### Available data
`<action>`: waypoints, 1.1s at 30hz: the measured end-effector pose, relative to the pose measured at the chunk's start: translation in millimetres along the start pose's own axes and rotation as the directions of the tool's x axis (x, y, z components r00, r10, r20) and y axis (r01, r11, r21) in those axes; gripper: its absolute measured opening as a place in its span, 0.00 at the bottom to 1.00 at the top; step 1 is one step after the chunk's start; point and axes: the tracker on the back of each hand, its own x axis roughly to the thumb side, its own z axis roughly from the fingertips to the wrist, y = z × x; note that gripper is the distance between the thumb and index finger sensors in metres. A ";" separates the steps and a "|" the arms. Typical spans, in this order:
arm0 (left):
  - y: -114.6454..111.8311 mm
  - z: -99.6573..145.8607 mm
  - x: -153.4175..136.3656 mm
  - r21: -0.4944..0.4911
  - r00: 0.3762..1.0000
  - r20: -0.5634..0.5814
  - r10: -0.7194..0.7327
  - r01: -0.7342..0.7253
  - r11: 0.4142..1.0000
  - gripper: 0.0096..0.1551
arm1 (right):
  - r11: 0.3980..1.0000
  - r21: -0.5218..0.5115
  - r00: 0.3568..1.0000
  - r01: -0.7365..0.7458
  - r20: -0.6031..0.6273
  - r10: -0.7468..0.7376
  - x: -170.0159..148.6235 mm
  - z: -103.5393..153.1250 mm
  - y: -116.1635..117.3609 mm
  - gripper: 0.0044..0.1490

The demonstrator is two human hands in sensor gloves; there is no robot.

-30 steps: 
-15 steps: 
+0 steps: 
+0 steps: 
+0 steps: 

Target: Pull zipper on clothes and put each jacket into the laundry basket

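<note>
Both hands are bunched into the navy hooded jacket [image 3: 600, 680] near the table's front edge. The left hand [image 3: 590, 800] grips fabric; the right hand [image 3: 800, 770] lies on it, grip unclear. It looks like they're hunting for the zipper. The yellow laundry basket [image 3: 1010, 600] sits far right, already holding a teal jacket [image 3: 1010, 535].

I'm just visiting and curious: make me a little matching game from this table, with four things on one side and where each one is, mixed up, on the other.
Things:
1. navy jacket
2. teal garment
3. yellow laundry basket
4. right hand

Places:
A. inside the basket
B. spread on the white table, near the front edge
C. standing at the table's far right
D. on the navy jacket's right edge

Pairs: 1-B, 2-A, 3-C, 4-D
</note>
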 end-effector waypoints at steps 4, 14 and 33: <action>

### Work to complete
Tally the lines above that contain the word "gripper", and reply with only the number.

### Reply
3